ただそんな中、やっぱり個性的で一度見たら忘れない顔をしているオッサンもいるわけで、
そういうオッサンは大抵自分の主張を持っていてかっこいい生き方をしている人が多い。
まさに「顔が名刺代わり」ってやつだ。
俺もそんなオッサンになりたいなー。でも俺の顔って特徴無いからなー。
たとえばこんなワン&オンリー顔がいいな。

ニコラス・ケイジ、ワン&オンリー顔の最高峰です。
とにかくボクはケイジ顔が大好きで、画面にケイジの顔が映っただけで大爆笑してしまう。
ちょっと前の噂では、ケイジ主演でスーパーマンのリメイク企画があるとのことで、ボクは本当に楽しみにしていたんです。ケイジがあのコスチュームで空を飛んでる姿を想像するだけで、至福の気分を味わえる。残念ながら企画はぽしゃったようだけど・・・。
そんなケイジ主演映画でおすすめなのは、フェイス/オフ
なんてったってケイジとトラボルタの顔が入れ替わって、ケイジの顔をめぐる攻防戦ですよ。俺がケイジでケイジが俺で…な状況ですから。おもしろくないわけがない。
でも、そのフェイス/オフを凌駕するケイジ顔映画の最高傑作があらわれました。それは、「アダプテーション」です。
これは、必要以上にハゲ散らかしたケイジが2人(双子の設定:ケイジの1人2役!)画面に映るという、ケイジ顔好きにとっては最高にたまらない映画です。

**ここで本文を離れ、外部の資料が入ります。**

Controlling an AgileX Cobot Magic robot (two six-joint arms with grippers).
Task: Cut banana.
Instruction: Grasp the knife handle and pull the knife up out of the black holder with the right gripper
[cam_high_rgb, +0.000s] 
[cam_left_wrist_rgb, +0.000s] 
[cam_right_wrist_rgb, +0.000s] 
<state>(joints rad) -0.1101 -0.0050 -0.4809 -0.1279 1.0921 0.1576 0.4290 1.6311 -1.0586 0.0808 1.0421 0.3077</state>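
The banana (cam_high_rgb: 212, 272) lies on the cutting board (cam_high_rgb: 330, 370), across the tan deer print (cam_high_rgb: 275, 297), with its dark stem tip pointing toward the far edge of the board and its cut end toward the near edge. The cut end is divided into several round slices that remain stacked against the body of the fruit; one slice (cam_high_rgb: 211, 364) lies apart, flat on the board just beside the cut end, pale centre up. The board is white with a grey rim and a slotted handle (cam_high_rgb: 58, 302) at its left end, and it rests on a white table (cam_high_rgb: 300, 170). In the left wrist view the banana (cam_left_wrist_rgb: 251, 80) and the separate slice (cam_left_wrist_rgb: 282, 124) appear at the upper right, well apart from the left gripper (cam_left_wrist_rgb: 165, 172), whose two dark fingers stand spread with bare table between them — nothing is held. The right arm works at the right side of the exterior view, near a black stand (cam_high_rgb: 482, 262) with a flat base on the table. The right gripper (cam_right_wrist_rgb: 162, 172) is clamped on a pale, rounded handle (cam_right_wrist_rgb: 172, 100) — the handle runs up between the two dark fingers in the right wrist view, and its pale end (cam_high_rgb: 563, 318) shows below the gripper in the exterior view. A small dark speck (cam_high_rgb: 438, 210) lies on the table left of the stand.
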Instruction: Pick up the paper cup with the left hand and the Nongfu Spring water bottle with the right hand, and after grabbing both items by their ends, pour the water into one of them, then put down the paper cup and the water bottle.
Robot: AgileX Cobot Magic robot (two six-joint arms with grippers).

この映画の最大のテーマは「ハゲ散らかしたケイジの顔をいかにフィルムに焼き付けるか」以外に無いと俺は断言する。
とにかく映画鑑賞後、ハゲ散らかしたケイジの顔以外のことは全く記憶に残らないのだ。
ハゲ散らかしたケイジの顔があまりにもインパクトが大きすぎるという理由もあるが、
ハゲ散らかしたケイジの顔(しかも双子!)をスクリーンに映す事で、監督があの映画で訴えたかった事のほとんどが達成されてしまったのであろう。
いわば、ケイジの顔が映った瞬間に映画自体がすでに完結してしまっているといっても過言ではない。
俺も劇場まで足を運んでこの映画をみたのだが、ハゲ散らかした双子のケイジが画面に現れた瞬間、感動と恐怖と笑いが交錯した複雑な感情に陥った。この感情って、言いかえるならば、「映画の名作の要素が全て詰まってる」ってことですよ。
監督はスパイク・ジョーンズで、一時期はケイジと親戚関係にあった羨ましい男。
きっと葬式だとか正月だとかお盆だとか親戚の集まる場に"ケイジがいる"という状況からインスピレーションを得て、
この映画を撮ったんだろうなと俺は推察する。
それにしても見たかったなー、ケイジのスーパーマン
バットマンスパイダーマンもぶっちぎりで俺は全面的に支持したね。ケイジ最高。